Data to use:
====================

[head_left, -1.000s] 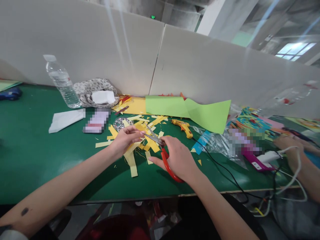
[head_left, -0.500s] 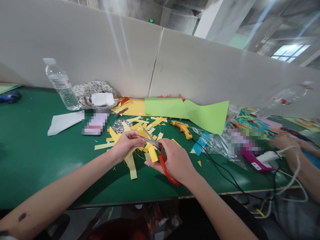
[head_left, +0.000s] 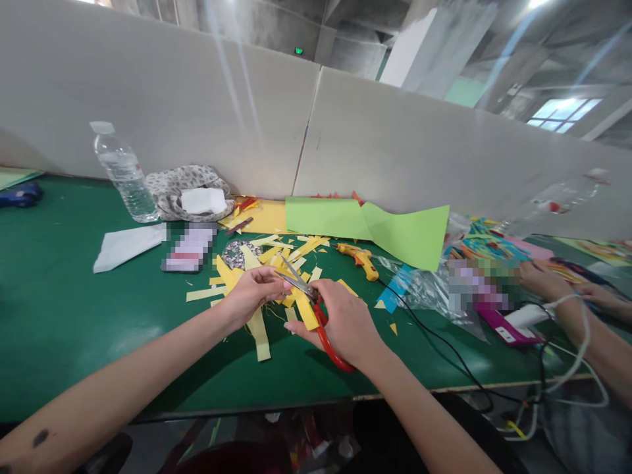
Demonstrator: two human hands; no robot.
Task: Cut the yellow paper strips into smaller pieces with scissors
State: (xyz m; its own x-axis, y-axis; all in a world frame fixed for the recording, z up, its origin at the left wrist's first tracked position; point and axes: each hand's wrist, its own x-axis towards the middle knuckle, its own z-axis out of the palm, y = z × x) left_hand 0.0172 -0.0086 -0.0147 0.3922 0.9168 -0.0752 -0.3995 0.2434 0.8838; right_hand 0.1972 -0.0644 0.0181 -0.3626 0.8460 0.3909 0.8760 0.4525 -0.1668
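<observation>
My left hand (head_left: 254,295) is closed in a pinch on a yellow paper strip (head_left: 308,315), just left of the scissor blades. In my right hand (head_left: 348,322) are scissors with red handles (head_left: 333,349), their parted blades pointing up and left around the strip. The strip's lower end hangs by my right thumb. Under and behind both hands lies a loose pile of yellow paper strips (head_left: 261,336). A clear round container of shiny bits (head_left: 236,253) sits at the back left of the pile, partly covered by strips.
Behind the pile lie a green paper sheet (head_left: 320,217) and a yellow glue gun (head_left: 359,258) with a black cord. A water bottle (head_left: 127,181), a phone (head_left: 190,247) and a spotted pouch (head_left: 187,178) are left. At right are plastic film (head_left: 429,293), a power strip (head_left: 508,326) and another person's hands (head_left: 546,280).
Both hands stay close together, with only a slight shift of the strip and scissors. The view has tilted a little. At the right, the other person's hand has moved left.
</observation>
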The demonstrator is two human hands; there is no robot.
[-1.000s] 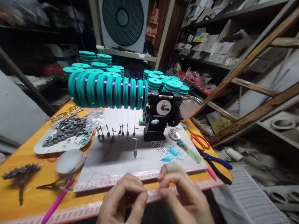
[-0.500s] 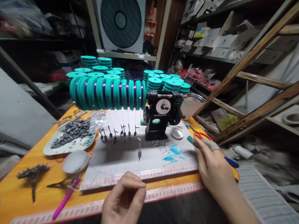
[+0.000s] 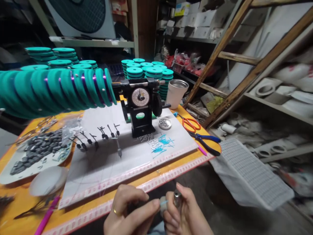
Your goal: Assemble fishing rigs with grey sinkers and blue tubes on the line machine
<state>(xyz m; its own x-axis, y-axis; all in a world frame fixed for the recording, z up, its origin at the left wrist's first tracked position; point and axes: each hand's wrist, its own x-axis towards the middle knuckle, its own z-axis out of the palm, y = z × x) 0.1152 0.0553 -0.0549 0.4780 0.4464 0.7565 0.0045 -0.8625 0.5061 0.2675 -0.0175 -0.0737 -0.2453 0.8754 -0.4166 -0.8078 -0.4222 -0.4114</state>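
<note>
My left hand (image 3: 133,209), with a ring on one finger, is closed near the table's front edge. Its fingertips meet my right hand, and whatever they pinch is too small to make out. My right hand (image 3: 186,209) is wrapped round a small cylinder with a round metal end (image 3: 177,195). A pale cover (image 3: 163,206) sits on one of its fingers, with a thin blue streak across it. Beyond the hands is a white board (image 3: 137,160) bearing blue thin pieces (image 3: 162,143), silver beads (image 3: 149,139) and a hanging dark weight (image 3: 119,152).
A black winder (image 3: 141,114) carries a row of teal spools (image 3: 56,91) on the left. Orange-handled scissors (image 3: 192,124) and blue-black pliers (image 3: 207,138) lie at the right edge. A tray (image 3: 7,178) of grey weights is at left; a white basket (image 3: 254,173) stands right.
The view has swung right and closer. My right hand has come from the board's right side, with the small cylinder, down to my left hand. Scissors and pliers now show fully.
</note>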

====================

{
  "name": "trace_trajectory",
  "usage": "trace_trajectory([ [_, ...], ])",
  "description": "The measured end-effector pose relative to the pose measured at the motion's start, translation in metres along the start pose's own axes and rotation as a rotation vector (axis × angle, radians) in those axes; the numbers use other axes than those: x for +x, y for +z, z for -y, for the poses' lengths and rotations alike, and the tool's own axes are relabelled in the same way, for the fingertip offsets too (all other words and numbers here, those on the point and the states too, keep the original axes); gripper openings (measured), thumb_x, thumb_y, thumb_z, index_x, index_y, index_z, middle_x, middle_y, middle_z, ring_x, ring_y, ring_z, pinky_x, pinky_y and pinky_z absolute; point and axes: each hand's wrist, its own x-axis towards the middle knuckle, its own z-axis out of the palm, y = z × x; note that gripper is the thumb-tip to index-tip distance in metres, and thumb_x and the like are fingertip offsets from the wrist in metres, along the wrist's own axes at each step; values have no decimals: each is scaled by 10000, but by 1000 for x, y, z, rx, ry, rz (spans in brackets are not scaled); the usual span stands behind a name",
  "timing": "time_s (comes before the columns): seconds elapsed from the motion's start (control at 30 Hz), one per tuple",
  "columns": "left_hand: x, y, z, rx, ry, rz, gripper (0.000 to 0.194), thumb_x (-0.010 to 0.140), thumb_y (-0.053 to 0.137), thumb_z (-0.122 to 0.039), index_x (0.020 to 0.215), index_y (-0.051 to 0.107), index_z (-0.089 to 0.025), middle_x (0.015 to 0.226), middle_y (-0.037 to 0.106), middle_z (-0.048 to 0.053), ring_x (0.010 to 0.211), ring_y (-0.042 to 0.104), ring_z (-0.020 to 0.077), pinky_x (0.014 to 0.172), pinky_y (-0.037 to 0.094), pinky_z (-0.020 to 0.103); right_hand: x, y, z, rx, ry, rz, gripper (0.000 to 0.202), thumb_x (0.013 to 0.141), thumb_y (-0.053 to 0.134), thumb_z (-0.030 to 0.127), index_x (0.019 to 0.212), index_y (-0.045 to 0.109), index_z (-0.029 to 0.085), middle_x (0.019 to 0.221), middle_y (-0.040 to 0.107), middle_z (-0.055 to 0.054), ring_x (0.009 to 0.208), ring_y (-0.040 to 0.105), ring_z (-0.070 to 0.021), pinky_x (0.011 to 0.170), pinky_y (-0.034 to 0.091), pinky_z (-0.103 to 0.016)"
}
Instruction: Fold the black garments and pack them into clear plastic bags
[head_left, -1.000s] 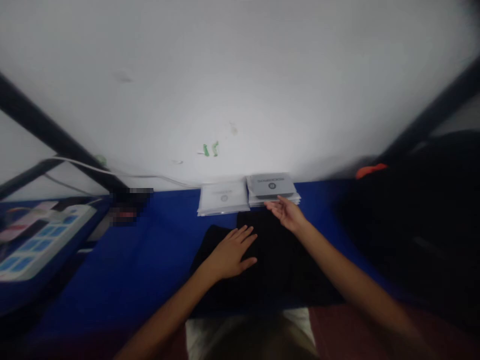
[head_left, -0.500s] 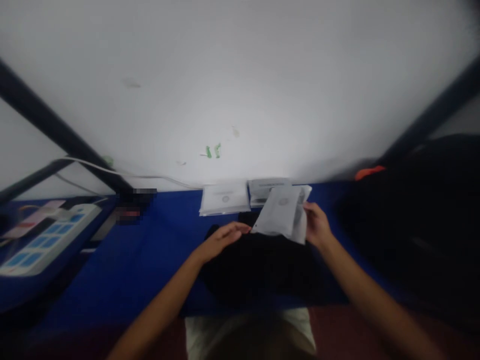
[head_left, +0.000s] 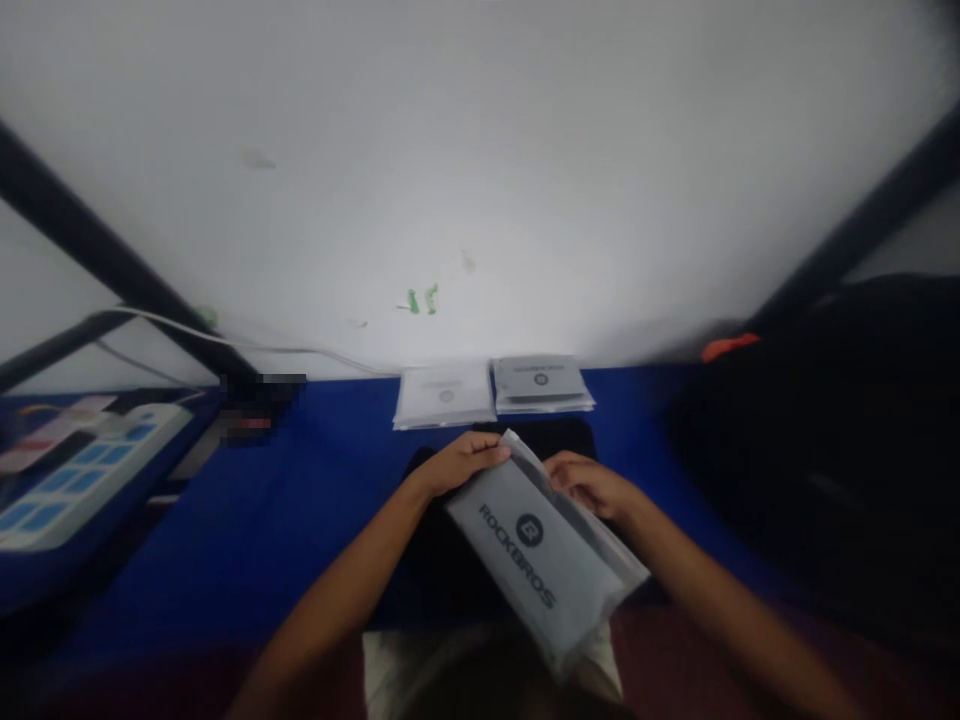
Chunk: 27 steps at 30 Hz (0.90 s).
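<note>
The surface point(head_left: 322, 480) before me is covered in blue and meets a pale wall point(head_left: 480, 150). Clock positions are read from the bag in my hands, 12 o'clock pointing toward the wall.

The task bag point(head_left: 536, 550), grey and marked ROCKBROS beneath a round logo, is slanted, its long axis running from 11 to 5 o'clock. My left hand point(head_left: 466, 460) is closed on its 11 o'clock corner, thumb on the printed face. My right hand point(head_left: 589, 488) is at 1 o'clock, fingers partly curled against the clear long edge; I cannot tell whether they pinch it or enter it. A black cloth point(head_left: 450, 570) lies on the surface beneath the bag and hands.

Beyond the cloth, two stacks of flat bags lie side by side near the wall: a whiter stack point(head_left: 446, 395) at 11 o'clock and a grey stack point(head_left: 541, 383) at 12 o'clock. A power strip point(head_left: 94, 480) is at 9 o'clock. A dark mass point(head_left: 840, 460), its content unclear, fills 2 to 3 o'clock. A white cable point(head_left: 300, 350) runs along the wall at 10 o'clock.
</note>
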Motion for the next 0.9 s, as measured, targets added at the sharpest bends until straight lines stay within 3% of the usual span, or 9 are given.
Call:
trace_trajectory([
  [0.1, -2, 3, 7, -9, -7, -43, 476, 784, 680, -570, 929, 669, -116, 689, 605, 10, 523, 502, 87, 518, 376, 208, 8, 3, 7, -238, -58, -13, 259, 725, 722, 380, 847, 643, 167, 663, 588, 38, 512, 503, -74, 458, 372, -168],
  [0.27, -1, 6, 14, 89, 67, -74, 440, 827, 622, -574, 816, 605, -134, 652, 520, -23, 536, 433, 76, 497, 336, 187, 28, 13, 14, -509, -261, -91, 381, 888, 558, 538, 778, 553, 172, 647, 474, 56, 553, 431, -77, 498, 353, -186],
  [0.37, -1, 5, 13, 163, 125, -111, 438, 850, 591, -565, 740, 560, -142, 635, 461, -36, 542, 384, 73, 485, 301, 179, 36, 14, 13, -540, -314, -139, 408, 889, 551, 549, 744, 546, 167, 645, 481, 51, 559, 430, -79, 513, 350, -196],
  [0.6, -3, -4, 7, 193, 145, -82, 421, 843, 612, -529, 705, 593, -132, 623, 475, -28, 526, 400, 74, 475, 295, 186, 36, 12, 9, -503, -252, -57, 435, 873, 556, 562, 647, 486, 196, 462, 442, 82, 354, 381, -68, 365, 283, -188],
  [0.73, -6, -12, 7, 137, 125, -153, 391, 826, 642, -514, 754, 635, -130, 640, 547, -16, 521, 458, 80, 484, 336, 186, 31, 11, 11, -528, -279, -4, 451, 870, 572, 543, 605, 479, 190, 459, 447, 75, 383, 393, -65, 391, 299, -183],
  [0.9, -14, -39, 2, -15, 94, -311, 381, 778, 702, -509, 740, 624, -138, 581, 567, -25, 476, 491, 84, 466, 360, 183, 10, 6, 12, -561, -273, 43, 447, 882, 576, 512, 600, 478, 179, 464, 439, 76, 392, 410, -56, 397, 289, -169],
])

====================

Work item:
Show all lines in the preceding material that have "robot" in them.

Response to the exercise:
Demonstrator: two human hands; no robot.
The demonstrator is two human hands; there is no robot.

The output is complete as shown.